The Canadian soccer player Quinn, who uses "they" and "them" pronouns, is a nonbinary athlete who will play at the Women's World Cup. They made history as the first trans person to win an Olympic gold medal at the Tokyo 2020 Olympic Games, which were played in 2021. They played college soccer for the women's team at Duke University.
The US soccer star Megan Rapinoe, an outspoken defender of LGBTQ rights who is competing in her final World Cup, was critical of the current political efforts regarding transgender athletes.
"We as a country are trying to legislate away people's full humanity," she told Time magazine in an interview, according to CNN's report.
"It's particularly frustrating when women's sports is weaponized. Oh, now we care about fairness? Now we care about women's sports? That's total bullsh*t.
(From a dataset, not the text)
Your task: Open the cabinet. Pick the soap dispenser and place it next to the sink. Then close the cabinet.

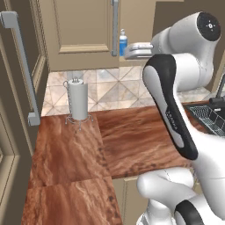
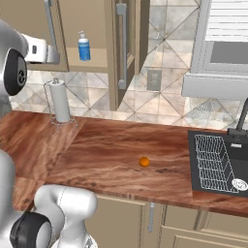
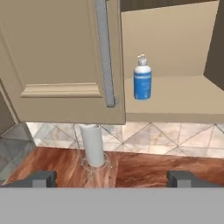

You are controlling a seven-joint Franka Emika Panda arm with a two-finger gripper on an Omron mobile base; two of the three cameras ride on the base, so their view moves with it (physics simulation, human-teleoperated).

And show me all the trans people who are nefariously taking advantage of being trans in sports. It's just not happening," she said.
Last year, CNN published a succinct and informative look at how Title IX has changed not just the US sporting landscape, but the entire country. Watch it.
"I think it's important to realize that for every step forward that Title IX has made in terms of safeguarding gender equality, there has been pushback and there has been backlash," says Natalia Mehlman Petrzela, a history professor at The New School.
I reached out to Petrzela to ask how the gender debate has evolved over the past year.
"People are really looking at women's sports again, through a critical lens and thinking about what equality and equity means that both recognizes the difference of women but that also that reevaluates the category of woman," she said.
While there is zero chance Republicans' anti-transgender athlete bill becomes law with Democrats in charge of the Senate and the White House, the Biden administration demonstrated the difficulty of this issue when it opposed blanket bans on transgender athletes while allowing for some restrictions.
"The proposed rule also recognizes that in some instances, particularly in competitive high school and college athletic environments, some schools may adopt policies that limit transgender students' participation," according to the administration's proposal for a federal rule.
It's clear that no one knows the right answer to this question at the moment, as gender definitions evolve.
"I'm really skeptical of people that have total certainty on this issue right now," said Petrzela. "I think it's really complicated."
But she raised a key issue that we can foresee: what happens if schools or leagues want to verify an athlete's gender?
"What I worry about a lot is that this increased scrutiny on who's a real girl is going to give a license to all kinds of authorities and institutions to be inspecting and policing girls' bodies," she said.
To that point, the Florida High School Athletic Association was pressured earlier this year to remove questions about menstruation from a required medical evaluation form.
Most states currently require or request information about menstrual cycles from high school athletes, according to CNN's report.
But these questions will come under new scrutiny as laws against transgender athletes take effect.
And this debate will continue to evolve.